September 2013 is when I first learned R in the beginning of my masters degree, and the project I was working on then (statsTerrorismProject) was my final project for STAT545.

After taking my introductory R course, I spent the next year on my other masters courses and didn’t do any R-ing and coding, hence the giant gap. The next time I used git was when I took the second half of STAT545 in 2014, and that’s where I learned how to write a package – rsalad was my first R package, developed as homework. Then I didn’t do any open source work for a few months because I was working in a lab that wasn’t very supportive of that… And in January 2015 I started working with Jenny as my supervisor, and as you can see, I was pretty much busy with just about everything in the world except for my actual masters project! :)

A few things that are easy to notice:

  • I refuse to work before 10am
  • It looks like I work until 2am-4am fairly consistently
  • I did a LOT of work on my website (dattali.github.io) around March 2015 (which is when I got the idea to make a website and when I released it)
  • There were a few days in July 2015 where I started coding at 6am! Nope, that’s a lie, I was in Toronto that week so that’s actually 9am…
  • It’s cool to see when I work on which projects. You can very clearly see the two-week effort on timevis in July 2016 for example

My work hours in the past 6 months

Dean commits 6 months

Observations

It’s interesting to see how my commits very closely relate to what’s going on in my life :)

  • During Feb-March I was writing my masters thesis on my package ddpcr and you can see how I had one last burst of work on the package at the end of Feb, and then I completely stopped coding for a few weeks while I focused on writing. I was such a good boy.
  • June seems like a dead month. I was in Toronto, Berkeley and Stanford for conferences and didn’t code at all.
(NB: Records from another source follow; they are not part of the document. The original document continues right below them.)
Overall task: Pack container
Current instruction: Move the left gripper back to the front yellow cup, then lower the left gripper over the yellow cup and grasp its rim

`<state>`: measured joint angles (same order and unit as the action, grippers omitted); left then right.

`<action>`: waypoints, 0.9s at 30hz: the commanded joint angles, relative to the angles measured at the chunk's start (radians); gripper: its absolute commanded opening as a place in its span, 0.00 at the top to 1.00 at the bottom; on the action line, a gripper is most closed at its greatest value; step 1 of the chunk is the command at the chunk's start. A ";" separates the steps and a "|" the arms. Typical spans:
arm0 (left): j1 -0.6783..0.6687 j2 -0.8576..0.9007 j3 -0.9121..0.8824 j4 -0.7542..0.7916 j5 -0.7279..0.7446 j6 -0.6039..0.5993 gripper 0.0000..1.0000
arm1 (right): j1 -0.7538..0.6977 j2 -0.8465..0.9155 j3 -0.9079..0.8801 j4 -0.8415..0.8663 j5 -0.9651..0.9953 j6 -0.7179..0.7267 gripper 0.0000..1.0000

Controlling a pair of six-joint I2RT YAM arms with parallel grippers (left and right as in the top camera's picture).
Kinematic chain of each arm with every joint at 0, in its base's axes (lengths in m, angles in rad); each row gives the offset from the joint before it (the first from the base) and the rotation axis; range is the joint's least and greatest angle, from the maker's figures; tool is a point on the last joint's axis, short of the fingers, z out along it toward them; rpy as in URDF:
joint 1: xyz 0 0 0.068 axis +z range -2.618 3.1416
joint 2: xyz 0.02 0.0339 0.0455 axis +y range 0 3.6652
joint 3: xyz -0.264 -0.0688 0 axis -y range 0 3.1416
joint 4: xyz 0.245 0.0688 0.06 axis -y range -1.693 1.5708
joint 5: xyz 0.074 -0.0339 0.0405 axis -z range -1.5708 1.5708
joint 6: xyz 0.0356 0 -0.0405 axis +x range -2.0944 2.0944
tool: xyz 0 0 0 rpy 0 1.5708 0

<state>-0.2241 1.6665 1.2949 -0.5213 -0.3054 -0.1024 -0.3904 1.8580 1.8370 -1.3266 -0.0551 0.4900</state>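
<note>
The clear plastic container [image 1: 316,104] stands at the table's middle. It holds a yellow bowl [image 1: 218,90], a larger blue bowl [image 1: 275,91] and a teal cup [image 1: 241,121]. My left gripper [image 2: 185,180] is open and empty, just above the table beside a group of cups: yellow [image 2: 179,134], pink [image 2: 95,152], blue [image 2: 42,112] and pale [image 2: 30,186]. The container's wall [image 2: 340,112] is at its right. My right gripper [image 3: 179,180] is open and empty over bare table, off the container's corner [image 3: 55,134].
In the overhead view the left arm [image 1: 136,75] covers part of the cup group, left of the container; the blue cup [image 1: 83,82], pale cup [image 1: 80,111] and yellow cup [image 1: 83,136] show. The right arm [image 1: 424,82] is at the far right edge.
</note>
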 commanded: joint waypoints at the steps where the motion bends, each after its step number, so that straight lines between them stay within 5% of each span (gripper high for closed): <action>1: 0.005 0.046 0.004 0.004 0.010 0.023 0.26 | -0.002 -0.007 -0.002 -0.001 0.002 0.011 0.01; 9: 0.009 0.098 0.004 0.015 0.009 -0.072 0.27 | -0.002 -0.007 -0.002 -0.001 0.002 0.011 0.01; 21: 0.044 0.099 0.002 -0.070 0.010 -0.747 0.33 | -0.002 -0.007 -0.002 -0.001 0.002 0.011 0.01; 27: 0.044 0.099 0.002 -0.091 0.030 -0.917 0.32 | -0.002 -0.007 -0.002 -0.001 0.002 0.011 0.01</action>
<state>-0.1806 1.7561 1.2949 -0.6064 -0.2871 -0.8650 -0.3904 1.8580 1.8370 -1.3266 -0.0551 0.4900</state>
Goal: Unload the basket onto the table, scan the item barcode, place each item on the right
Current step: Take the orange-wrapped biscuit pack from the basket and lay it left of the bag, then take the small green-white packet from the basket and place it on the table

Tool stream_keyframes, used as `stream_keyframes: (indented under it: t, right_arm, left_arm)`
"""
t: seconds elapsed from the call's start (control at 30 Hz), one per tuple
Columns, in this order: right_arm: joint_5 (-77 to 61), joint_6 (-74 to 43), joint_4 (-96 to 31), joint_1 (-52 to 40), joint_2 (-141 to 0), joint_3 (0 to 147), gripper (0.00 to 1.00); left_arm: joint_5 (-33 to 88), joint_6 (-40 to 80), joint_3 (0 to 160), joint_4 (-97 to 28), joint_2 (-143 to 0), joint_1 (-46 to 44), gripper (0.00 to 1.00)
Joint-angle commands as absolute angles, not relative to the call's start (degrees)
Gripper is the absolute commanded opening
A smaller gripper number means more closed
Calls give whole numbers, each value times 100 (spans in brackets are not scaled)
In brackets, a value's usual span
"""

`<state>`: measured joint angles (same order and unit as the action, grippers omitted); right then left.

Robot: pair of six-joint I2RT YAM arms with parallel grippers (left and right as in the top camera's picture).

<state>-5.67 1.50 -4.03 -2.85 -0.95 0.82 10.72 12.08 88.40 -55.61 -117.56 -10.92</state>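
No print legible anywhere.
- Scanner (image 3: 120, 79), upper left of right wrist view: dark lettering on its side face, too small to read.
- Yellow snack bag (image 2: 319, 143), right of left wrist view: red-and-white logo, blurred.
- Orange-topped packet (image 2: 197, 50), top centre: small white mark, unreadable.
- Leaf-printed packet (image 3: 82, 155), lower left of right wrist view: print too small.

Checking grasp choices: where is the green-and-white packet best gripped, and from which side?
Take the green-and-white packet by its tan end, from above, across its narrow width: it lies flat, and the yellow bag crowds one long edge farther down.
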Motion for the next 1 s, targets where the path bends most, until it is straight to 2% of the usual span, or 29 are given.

It’s cool how clearly that shows up!
  • It’s nice to see that shinyjs has reached a fairly stable state and I don’t have to spend much time on it anymore

Adding marginal density plots to see exactly what times are alive/dead

Just for fun, I can use my ggMarginal() function to add marginal density plots, to make it more clear when most of my commits take place.

Dean density plot

How’s my (ex) supervisor Jenny Bryan doing?

After working with Jenny for a couple years, I learned that we have very compatible schedules. It was very normal for us to exchange emails past midnight when we had a 9am class the following morning, and I’d often see her making commits at 1-2am when I was just getting in the zone!

With this graph we can see that our schedules really are very similar, although she is shifted 2 hours from me: I work 10am-4am, she works 8am-2am. What an early bird.

Jenny commits all

And the grand finale: the R master Hadley

No introduction needed, the name speaks for itself. (Note these are all PST times)

Just one thing I’d like to note: we’ve all heard “this is going to be the year of ‘ggvis’!”, yet it looks like 2013 was the year-est of ‘ggvis’ so far :)

Hadley commits all

Working on weekends

If you look at day of the week, you’ll see that weekends and weekdays are essentially the same to me.

Dean day of week

But what’s amazing is that if you look at Hadley, he seems to be such a good time manager that he manages to almost never work on weekends in the past 3 years, despite producing output at a speed of a dozen adults. That discipline of not working on weekends is commendable.

Hadley day of week

R code used to generate this data

If you want to replicate these kinds of plots, here is the exact R code that was used to generate all the plots. The two functions you need to call are create_git_log_file() to generate the data file, and then plot_git_commits() to visualize the data.

I know this code isn’t amazing and could be optimized some more (I especially don’t love that I’m using system calls) but I wanted to get this out ASAP because I have real projects I need to work on :)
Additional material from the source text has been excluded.